Although rare, some people may experience severe and potentially life-threatening side effects while taking this medication. If you notice any of the following symptoms, contact your doctor or seek medical help right away:

Allergic reactions: Rash, hives, itching, red, swollen, blistered, or peeling skin with or without fever, wheezing, tightness in the chest or throat, trouble breathing, swallowing, or talking, unusual hoarseness, or swelling of the mouth, face, lips, tongue, or throat.
Infections: Fever, chills, severe sore throat, ear or sinus pain, cough, increased sputum or change in color of sputum, pain while urinating, mouth sores, or a wound that will not heal.
Fluid and electrolyte problems: Mood changes, confusion, muscle pain or weakness, fast or abnormal heartbeat, severe dizziness or fainting, increased thirst, seizures, feeling extremely tired or weak, decreased appetite, inability to urinate or changes in urine output, dry mouth, dry eyes, or severe stomach upset or vomiting.
Kidney problems: Inability to urinate, changes in urine output, blood in the urine, or sudden weight gain.
Bleeding: Vomiting or coughing up blood, vomit that resembles coffee grounds, blood in the urine, black, red, or tarry stools, bleeding from the gums, abnormal vaginal bleeding, unexplained bruises or bruises that enlarge, or uncontrollable bleeding.
Severe dizziness or fainting
Confusion
Redness or irritation of the palms of hands or soles of feet: This medication may cause vein irritation. If the medication leaks from the vein, it can also cause irritation around the affected area. Inform your nurse if you experience redness, burning, pain, swelling, or fluid leakage at the injection site.
Lung problems: Shortness of breath or difficulty breathing, new or worsening cough, or fever. These symptoms can be life-threatening, so seek medical attention immediately.
Blood clots: Chest pain or pressure, coughing up blood, shortness of breath, swelling, warmth, numbness, color changes, or pain in a leg or arm, or difficulty speaking or swallowing. If you have a history of blood clots, inform your doctor and seek medical attention if you experience any of these symptoms.

Other Side Effects

Most people do not experience severe side effects, and some may only have mild or no side effects at all. However, if you notice any of the following side effects, contact your doctor or seek medical help if they bother you or persist:

Hair loss
Dizziness, drowsiness, fatigue, or weakness
Sleep disturbances
Headache
Back pain
Excessive sweating
Weight loss
Gas
Mouth irritation or mouth sores
Constipation
* Stomach upset, vomiting, stomach pain, or decreased appetite (common side effects that can be managed with your doctor's guidance)

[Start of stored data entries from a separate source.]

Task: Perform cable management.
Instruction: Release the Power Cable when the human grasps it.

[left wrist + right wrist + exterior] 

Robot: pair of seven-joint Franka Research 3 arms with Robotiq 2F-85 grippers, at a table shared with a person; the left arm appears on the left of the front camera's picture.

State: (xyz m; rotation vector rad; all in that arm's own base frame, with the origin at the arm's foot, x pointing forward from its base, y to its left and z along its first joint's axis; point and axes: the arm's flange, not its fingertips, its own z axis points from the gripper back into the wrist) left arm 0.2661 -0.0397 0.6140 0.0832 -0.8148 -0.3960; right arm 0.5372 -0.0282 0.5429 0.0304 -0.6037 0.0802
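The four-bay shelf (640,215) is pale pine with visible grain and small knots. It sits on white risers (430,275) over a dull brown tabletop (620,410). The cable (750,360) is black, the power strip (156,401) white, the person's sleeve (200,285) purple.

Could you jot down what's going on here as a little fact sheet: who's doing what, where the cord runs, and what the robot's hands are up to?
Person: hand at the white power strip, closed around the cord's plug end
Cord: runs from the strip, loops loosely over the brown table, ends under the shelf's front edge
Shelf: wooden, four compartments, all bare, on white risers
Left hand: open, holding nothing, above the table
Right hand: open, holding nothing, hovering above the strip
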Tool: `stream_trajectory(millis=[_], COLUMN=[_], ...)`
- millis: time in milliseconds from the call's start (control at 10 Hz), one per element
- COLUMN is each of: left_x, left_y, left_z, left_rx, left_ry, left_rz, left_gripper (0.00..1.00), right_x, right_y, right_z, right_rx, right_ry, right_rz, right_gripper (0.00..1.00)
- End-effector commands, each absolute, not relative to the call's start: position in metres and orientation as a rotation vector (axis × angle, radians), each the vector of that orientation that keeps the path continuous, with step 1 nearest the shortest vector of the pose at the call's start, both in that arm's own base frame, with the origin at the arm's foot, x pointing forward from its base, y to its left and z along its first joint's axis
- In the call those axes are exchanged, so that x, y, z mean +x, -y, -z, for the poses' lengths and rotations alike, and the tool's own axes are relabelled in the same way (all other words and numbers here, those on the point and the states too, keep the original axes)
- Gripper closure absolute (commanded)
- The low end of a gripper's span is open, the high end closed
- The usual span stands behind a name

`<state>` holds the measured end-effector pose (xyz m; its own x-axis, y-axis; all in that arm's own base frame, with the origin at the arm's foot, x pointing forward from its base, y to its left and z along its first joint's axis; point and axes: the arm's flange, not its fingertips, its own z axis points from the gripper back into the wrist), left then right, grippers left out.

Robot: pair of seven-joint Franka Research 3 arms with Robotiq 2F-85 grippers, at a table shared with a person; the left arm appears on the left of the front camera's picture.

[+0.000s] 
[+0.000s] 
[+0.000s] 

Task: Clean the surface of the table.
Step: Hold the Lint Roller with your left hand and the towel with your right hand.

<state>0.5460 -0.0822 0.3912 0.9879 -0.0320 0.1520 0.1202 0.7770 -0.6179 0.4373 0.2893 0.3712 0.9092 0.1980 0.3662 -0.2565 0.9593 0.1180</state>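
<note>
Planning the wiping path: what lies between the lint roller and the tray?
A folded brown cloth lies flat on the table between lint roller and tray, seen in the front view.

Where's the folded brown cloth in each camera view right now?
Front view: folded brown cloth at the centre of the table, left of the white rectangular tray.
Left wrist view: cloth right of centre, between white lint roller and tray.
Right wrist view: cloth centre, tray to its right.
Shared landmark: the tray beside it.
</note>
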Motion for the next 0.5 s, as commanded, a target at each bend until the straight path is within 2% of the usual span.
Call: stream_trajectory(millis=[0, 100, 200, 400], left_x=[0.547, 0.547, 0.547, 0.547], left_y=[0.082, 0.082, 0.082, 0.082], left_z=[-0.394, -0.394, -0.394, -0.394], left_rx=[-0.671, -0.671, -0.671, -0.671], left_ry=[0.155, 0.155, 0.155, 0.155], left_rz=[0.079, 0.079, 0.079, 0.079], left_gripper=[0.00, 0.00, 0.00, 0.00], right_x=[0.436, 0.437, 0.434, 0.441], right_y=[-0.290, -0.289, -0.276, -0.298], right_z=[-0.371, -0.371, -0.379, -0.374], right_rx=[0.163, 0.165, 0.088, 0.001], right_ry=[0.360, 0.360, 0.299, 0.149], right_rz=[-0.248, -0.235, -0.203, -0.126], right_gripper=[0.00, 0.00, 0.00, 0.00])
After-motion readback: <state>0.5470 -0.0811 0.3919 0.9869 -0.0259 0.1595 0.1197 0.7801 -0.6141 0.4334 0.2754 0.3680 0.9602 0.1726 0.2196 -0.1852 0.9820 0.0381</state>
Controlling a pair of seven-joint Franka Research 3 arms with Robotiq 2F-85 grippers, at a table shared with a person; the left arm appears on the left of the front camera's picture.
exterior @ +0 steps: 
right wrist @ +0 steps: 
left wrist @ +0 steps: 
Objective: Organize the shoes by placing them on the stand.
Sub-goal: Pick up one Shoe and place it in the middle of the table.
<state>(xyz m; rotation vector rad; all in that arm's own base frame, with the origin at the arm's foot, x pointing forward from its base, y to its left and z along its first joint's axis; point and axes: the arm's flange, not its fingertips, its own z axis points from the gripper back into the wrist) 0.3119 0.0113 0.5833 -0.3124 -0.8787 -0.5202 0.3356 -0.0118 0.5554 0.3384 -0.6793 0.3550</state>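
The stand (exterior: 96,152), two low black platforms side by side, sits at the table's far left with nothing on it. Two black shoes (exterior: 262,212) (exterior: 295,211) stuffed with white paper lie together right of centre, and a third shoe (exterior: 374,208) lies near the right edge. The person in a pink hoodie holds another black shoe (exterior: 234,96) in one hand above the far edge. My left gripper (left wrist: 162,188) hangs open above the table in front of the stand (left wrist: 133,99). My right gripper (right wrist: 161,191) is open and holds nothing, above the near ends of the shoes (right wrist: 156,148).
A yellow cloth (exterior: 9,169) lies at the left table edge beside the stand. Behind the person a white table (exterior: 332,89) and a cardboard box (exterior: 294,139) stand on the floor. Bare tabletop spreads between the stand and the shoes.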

To minimize the risk of dehydration, it is essential to stay hydrated. If you experience any side effects that concern you or do not improve, contact your doctor for advice.

Reporting Side Effects

If you have questions or concerns about side effects, contact your doctor. You can also report side effects to the FDA at 1-800-332-1088 or online at https://www.fda.gov/medwatch.

Before Taking This Medication: Important Information to Share with Your Doctor

It is essential to inform your doctor about the following:

Any allergies you have, including allergies to this medication, its components, or other substances. Be sure to describe the allergic reaction you experienced, including any symptoms that occurred.
If you are undergoing dialysis, discuss this with your doctor to determine the best course of action.
Any medications you are currently taking, including prescription and over-the-counter (OTC) drugs, natural products, and vitamins. Certain medications, such as those used to treat HIV, infections, seizures, and other conditions, may interact with this medication and should be avoided. There are numerous medications that are contraindicated with this drug, so it is crucial to disclose all medications you are taking.
If you are breast-feeding, as you should not breast-feed while taking this medication and for 1 week after your last dose.

This is not an exhaustive list of all potential drug interactions or health problems that may be affected by this medication. Therefore, it is vital to inform your doctor and pharmacist about all your medications (prescription and OTC), natural products, vitamins, and health problems to ensure safe use. Do not initiate, discontinue, or modify the dosage of any medication without first consulting your doctor to confirm it is safe to do so.

It is essential to inform all your healthcare providers, including doctors, nurses, pharmacists, and dentists, that you are taking this medication.

Before operating a vehicle or engaging in any activity that requires alertness and clear vision, ensure you understand how this medication affects you.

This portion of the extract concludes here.